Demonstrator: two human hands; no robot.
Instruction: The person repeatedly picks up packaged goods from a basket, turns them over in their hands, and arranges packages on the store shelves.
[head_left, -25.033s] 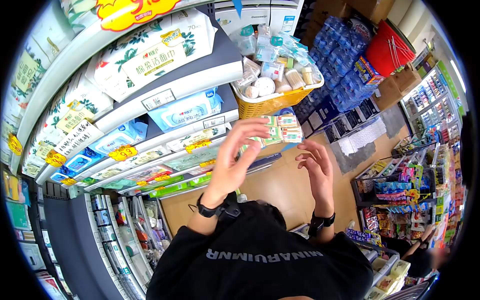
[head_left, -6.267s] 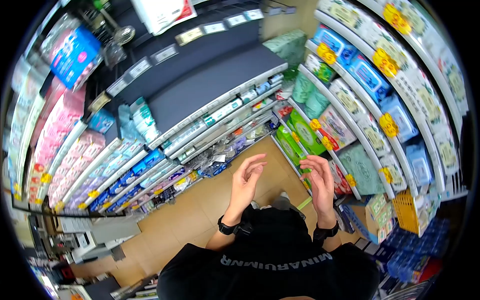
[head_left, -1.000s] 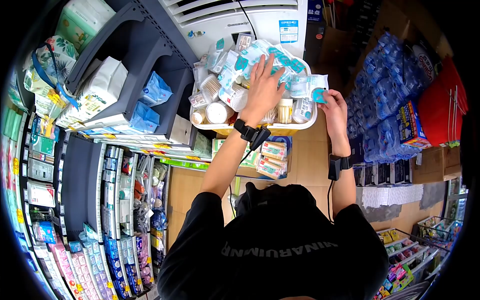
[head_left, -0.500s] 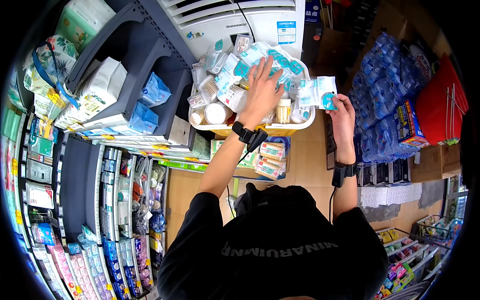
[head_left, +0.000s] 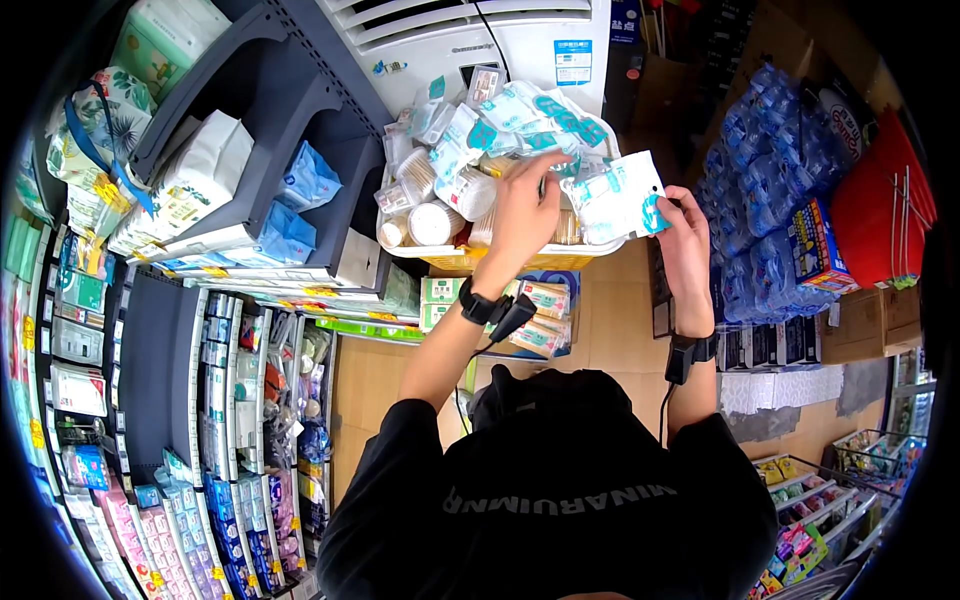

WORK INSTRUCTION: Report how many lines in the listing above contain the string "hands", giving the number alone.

COMPLETED TASK: 2